-- Exercise details --
Where the listing below has a line with "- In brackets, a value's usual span", write out exactly that line and every line after it, stopping after the line with "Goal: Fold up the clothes".

-- Supplied entries --

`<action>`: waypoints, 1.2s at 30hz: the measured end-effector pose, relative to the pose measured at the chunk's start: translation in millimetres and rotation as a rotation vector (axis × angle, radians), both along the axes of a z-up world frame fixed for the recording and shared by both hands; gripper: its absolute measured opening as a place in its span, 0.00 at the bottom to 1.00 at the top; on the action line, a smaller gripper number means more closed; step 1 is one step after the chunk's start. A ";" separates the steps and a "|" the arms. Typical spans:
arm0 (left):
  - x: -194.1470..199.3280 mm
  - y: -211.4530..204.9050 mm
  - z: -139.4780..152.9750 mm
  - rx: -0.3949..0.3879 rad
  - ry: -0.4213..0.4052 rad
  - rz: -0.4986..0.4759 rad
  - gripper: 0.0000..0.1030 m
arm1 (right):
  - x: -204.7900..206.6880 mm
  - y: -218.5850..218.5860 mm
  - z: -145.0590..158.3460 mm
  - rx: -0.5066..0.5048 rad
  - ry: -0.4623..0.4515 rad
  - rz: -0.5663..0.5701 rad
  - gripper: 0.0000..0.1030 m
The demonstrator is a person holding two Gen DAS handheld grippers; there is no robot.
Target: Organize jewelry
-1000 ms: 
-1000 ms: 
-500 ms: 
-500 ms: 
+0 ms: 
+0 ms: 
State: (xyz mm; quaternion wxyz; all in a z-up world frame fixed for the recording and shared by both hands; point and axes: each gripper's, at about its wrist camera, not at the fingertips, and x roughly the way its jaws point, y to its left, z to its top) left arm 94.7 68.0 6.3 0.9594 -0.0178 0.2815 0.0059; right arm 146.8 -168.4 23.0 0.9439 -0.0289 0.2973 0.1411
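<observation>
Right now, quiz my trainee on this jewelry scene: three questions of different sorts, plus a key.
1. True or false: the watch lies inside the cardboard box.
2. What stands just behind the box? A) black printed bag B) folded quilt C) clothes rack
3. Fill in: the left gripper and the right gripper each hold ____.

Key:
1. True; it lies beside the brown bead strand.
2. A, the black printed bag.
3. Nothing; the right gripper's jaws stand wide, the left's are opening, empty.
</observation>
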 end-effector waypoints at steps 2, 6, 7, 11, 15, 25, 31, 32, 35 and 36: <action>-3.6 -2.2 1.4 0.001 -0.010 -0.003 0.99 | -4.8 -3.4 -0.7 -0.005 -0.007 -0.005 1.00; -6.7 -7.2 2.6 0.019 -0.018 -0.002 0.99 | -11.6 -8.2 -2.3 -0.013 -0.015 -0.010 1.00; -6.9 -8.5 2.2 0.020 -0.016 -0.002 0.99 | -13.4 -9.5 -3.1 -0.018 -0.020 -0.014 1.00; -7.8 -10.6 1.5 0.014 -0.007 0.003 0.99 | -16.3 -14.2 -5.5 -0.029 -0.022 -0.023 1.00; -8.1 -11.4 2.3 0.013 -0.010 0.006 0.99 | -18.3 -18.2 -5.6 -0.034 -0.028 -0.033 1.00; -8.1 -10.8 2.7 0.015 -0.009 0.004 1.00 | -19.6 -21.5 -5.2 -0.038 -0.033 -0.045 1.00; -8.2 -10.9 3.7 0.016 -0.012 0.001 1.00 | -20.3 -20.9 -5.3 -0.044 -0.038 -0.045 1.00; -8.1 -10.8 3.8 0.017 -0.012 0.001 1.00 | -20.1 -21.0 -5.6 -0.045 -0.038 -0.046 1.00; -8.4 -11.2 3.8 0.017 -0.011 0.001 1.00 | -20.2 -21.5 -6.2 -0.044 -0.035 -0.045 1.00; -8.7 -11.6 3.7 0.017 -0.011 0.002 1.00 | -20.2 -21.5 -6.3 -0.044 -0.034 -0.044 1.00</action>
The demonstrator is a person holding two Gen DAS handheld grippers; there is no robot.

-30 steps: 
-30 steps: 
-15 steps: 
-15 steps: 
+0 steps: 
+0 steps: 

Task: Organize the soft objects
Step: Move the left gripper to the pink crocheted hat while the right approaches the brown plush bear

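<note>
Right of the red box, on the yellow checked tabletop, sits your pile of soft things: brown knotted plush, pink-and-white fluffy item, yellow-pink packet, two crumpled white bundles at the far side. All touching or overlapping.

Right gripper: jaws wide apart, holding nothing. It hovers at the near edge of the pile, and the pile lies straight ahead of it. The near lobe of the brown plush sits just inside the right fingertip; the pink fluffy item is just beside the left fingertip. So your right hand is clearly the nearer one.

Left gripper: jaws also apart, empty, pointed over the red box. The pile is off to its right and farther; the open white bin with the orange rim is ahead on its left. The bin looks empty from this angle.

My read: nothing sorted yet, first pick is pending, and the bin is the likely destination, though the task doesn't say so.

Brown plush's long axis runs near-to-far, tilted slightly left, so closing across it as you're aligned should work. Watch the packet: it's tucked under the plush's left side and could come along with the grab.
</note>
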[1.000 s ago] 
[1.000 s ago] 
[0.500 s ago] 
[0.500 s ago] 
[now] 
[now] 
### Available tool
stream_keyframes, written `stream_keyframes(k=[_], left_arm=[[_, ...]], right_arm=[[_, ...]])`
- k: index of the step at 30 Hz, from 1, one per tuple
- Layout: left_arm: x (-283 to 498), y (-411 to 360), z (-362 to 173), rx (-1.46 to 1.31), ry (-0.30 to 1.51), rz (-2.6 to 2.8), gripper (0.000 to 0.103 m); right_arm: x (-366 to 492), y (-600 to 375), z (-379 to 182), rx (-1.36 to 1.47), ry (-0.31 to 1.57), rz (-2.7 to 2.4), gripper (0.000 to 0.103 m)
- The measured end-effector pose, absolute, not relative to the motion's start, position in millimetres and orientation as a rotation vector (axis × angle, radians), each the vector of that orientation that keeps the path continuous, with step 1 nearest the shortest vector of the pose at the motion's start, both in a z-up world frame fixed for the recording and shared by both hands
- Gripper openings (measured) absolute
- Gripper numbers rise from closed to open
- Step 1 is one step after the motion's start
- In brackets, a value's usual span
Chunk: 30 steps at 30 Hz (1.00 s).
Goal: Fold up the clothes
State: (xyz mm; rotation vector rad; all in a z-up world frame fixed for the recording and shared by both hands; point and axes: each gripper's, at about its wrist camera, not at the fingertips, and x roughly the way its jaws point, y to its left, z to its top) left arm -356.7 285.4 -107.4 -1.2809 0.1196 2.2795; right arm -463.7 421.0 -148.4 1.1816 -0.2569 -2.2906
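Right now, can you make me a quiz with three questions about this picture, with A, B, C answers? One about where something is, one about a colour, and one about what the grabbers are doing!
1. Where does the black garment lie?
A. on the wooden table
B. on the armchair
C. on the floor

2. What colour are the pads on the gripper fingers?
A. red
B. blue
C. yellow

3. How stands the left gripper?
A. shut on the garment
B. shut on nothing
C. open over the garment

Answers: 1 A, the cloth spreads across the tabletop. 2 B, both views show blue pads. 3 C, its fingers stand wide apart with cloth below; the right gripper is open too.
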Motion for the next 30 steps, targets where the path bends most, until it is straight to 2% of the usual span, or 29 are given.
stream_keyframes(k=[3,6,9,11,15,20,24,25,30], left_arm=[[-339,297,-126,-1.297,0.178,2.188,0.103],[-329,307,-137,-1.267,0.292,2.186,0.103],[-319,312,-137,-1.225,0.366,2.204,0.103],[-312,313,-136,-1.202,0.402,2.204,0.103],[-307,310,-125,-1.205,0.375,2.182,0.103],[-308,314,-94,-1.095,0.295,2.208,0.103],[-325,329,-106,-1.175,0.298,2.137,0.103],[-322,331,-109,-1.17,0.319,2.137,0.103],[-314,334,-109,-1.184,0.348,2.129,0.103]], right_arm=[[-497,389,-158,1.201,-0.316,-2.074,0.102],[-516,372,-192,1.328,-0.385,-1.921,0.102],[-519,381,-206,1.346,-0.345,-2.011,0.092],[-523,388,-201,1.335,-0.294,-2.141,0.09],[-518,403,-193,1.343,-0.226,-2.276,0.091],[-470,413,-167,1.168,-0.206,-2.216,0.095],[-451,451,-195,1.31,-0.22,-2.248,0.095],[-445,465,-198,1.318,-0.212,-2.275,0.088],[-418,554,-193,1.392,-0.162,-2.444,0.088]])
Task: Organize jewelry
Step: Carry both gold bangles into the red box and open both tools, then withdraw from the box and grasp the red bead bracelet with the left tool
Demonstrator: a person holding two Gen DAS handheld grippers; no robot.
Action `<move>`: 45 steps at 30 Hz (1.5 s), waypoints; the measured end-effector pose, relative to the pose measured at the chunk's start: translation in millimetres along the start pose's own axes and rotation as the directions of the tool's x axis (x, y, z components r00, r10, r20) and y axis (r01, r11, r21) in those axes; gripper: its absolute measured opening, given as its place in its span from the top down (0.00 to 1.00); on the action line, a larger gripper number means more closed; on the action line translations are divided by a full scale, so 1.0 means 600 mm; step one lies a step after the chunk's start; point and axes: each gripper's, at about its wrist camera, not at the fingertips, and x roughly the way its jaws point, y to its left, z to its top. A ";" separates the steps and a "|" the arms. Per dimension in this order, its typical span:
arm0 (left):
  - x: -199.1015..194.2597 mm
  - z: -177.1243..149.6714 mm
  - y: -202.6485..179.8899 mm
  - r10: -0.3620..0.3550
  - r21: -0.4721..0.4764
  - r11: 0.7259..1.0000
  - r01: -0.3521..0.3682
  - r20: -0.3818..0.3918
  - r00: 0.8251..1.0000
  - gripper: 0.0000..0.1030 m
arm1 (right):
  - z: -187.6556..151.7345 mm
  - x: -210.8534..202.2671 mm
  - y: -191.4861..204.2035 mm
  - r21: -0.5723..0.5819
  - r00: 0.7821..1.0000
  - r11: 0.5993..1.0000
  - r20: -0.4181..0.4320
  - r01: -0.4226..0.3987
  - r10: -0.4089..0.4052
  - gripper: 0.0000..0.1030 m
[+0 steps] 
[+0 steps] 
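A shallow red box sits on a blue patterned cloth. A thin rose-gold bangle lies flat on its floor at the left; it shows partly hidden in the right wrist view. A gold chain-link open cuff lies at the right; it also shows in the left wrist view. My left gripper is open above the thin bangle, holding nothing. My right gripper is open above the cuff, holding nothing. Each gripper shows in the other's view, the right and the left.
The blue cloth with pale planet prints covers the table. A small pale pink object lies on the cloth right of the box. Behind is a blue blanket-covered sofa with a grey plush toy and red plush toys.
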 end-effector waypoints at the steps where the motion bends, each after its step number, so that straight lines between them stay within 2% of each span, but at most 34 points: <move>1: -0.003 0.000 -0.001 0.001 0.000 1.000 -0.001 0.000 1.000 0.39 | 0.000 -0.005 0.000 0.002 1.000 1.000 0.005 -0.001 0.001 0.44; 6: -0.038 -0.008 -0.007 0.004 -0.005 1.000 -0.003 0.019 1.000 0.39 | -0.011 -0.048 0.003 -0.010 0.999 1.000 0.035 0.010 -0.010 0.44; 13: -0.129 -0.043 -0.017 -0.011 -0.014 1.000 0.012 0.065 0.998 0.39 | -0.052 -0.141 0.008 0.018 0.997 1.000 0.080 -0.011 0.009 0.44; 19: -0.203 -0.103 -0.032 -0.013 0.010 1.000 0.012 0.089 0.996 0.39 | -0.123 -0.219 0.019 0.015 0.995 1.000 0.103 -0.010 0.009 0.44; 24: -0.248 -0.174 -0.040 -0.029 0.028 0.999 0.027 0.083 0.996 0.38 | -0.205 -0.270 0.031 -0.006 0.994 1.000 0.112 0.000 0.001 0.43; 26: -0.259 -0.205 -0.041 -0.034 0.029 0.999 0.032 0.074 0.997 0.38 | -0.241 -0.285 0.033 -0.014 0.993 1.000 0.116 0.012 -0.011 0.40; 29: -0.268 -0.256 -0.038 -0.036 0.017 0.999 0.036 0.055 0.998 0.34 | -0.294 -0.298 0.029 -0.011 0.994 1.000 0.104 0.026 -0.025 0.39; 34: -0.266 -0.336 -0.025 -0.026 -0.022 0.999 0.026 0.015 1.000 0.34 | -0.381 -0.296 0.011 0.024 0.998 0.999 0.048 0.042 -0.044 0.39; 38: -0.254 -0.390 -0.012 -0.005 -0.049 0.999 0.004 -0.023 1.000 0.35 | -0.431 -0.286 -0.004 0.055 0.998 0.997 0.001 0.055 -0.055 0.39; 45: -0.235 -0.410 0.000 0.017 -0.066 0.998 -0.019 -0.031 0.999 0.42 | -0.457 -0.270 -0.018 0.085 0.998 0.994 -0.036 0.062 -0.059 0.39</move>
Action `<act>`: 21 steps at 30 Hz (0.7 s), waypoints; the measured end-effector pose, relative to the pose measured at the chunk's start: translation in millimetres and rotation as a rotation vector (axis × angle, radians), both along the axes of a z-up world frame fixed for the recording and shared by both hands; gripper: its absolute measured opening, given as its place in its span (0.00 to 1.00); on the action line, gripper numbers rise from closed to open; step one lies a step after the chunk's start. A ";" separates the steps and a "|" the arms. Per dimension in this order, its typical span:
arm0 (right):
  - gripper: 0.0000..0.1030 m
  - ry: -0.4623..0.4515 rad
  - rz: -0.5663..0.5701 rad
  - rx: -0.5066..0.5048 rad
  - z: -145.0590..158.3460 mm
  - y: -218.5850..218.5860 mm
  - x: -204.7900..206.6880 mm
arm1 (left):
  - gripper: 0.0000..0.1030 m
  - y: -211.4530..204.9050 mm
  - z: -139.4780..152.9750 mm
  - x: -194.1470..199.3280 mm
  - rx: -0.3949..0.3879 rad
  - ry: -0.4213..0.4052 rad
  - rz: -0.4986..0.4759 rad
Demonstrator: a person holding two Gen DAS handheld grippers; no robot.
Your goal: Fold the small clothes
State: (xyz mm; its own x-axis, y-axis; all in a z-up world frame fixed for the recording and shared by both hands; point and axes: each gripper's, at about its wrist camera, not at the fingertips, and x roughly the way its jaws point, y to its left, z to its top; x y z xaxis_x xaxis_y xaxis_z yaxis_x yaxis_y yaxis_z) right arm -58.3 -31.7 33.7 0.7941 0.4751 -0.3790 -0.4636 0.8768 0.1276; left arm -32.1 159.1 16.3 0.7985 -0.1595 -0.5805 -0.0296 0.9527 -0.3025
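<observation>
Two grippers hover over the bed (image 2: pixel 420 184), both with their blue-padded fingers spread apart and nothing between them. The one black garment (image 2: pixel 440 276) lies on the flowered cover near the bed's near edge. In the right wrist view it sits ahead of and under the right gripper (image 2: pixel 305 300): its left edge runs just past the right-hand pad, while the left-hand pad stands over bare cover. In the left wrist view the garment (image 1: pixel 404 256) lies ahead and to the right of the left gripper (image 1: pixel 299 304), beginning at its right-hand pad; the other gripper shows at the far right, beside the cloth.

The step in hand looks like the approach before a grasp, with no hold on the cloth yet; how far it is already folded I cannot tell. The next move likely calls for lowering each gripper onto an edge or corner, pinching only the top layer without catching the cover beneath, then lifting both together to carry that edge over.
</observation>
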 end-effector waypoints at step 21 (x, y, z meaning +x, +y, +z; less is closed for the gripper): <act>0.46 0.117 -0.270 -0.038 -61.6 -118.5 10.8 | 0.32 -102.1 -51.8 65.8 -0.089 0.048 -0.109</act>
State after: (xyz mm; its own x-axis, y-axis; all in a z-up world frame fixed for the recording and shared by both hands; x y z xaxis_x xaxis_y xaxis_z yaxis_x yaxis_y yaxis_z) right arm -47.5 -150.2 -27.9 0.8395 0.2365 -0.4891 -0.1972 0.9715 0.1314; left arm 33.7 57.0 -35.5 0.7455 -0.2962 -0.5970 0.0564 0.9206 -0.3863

-- Solution to this task --
- In brackets, a value's usual span
Chunk: 30 steps at 30 Hz (1.00 s).
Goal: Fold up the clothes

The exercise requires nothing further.